The same goes for restaurants. Consider your waiter - any time your card or card information leaves your person, you run the risk of having that information stolen.

These points of transaction are not inherently risky. However, one should use precaution when swiping their card, especially at these locations. Consider using a different form of payment. 


Fraud & Scams

Phone Scams

Phone scams are numerous and the criminals on the other end are often very clever. If not on guard, one can easily be tricked into thinking they are speaking to a legitimate debt collector, law enforcement officer or customer service representative. The Federal Trade Commission has released some excellent information on phone scams that may be accessed by clicking the button below.

Additional Phone Scam Information

Wire Fraud

Like all financial tools, wiring money comes with risk. Follow these simple tips from the FDIC to help protect yourself from wire fraud:

  • Never wire money to people you don’t know, regardless of how convincing their story may be.
  • If you’re being pressed to make a decision or send money fast, it’s probably a scam
  • Walk away from any offer from a stranger who asked you to deposit a check into your bank account and instructs you to wire any of that money to someone else, perhaps in another country.
  • Never give out your bank account or credit card numbers in response to an advertisement or an unsolicited call, test message or email.

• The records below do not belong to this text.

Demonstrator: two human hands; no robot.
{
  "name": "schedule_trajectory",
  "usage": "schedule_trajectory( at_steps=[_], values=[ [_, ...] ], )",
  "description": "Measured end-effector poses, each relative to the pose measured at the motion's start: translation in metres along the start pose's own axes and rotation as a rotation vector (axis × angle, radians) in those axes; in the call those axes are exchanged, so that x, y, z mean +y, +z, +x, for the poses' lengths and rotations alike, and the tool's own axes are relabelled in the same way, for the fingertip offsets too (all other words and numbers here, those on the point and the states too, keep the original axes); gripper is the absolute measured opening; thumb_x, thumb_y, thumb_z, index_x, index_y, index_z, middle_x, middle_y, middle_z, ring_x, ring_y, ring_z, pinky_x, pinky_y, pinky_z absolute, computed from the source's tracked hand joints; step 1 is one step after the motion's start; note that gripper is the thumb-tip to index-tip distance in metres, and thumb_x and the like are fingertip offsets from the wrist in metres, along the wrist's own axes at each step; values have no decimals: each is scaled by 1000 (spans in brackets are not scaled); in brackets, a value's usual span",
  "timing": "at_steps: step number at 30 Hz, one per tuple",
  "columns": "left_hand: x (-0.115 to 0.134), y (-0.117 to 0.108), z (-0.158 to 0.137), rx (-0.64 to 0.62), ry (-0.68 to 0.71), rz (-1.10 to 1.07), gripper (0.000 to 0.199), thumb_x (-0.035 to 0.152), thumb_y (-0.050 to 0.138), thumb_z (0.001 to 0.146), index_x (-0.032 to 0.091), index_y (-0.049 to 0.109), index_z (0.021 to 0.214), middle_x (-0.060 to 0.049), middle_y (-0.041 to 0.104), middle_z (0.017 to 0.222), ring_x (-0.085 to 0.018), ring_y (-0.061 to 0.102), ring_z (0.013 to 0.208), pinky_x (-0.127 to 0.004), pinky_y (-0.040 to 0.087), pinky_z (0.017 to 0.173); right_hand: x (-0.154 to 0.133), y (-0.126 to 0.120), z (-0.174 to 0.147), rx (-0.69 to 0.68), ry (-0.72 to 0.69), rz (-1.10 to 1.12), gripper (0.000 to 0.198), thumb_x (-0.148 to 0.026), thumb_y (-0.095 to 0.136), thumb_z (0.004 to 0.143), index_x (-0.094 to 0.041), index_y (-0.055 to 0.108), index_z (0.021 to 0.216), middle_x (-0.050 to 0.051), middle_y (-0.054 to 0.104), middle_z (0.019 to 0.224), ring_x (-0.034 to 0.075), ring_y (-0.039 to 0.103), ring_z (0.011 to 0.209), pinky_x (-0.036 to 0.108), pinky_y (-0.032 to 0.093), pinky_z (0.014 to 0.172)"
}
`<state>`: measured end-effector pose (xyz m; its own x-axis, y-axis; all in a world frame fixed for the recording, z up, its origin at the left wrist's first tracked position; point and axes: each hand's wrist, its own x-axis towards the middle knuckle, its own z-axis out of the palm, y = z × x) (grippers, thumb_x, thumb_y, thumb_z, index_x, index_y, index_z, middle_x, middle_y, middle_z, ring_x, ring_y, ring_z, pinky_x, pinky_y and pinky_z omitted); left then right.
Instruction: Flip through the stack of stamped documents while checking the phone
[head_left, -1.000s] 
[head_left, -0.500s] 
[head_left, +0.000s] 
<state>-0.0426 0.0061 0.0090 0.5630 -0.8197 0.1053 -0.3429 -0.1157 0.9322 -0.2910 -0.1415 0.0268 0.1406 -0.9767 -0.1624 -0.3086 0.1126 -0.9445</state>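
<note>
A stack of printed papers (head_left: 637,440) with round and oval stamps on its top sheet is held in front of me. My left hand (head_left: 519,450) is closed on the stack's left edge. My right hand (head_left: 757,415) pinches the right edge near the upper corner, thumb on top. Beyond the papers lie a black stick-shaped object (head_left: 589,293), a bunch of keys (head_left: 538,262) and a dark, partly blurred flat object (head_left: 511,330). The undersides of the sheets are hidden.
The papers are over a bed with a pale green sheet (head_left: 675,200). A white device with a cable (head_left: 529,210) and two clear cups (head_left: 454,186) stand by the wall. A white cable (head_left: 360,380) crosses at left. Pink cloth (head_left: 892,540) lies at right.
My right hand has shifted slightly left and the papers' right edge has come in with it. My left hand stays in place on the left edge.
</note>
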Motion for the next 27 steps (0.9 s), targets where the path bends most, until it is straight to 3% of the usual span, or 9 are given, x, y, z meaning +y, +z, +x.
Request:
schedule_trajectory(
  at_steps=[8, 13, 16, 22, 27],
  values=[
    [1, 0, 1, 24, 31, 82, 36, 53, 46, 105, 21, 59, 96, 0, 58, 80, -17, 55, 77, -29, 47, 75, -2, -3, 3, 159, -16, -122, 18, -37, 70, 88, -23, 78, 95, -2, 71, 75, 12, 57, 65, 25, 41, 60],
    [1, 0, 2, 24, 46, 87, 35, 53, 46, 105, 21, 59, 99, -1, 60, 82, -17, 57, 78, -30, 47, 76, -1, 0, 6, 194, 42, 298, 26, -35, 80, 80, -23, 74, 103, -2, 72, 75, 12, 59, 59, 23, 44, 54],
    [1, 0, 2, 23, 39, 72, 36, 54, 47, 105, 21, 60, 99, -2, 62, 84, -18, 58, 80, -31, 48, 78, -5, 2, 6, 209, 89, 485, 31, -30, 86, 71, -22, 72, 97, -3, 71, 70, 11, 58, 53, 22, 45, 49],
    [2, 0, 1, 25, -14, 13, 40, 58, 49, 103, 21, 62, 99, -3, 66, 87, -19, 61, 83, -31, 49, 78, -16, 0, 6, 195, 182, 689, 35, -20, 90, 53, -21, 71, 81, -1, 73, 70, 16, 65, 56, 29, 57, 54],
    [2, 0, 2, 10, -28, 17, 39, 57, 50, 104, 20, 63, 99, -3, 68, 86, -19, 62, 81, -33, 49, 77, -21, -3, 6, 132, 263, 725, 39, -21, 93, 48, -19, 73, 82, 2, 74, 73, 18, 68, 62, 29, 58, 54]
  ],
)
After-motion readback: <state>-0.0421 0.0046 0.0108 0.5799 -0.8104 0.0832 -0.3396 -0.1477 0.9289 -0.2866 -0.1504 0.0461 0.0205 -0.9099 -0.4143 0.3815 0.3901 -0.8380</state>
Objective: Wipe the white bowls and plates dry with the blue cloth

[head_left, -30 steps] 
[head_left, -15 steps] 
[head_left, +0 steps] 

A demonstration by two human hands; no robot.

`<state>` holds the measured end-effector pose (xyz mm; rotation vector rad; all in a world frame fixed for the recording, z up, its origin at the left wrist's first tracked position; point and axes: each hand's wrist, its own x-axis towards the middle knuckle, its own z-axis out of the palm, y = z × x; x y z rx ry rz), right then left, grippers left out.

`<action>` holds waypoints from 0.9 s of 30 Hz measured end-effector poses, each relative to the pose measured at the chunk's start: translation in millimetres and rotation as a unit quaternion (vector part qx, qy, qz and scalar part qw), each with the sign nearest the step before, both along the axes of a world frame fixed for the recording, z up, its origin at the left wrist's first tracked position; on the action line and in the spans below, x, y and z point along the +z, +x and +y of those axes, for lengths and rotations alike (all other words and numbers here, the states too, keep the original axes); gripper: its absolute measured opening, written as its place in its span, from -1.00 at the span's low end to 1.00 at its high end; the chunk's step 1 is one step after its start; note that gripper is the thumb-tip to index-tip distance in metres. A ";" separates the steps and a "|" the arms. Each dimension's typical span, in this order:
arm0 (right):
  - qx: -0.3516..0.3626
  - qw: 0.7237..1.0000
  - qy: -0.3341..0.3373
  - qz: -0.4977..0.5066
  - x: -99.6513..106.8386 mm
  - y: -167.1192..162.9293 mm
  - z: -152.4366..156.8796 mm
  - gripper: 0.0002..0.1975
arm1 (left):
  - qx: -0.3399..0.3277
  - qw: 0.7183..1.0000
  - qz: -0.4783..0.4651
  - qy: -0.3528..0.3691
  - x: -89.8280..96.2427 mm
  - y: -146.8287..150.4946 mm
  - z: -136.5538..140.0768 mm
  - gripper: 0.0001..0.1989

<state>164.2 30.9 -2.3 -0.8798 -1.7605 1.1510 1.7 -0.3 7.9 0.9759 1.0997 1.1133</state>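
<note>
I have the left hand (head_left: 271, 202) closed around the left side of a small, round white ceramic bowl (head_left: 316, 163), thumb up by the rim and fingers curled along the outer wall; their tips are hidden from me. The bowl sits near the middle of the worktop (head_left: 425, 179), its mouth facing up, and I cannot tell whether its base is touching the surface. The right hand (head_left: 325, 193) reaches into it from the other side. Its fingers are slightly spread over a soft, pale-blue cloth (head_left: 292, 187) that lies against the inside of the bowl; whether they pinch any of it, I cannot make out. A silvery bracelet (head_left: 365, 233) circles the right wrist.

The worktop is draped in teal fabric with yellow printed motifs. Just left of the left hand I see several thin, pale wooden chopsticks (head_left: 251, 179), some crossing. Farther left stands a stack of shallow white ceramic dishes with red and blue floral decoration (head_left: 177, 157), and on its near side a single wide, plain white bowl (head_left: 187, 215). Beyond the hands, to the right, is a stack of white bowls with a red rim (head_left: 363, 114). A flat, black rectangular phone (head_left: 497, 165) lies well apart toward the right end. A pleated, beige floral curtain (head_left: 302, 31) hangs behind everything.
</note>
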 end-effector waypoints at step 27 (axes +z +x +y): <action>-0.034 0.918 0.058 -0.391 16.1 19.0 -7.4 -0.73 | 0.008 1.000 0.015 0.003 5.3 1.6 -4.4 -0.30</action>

For additional information, click the button below. 

Additional Wire Fraud Information

ACH Fraud

ACH fraud is one of the fastest growing types of fraud in the world. ACH stands for Automated Clearing House network and it is the system used by financial institutions to process checks, bill payments and cash transfers between business and individuals. This type of fraud is popular because it is relatively simple to accomplish as a criminal only needs an account number and routing number from the victim.

There are many scams that lure people into giving their account information, but one of the most popular is via phishing email. When the victim clicks on the email to open it, a Trojan is placed on their computer. This malware will steals sensitive information. This is why email security is paramount in preventing ACH fraud.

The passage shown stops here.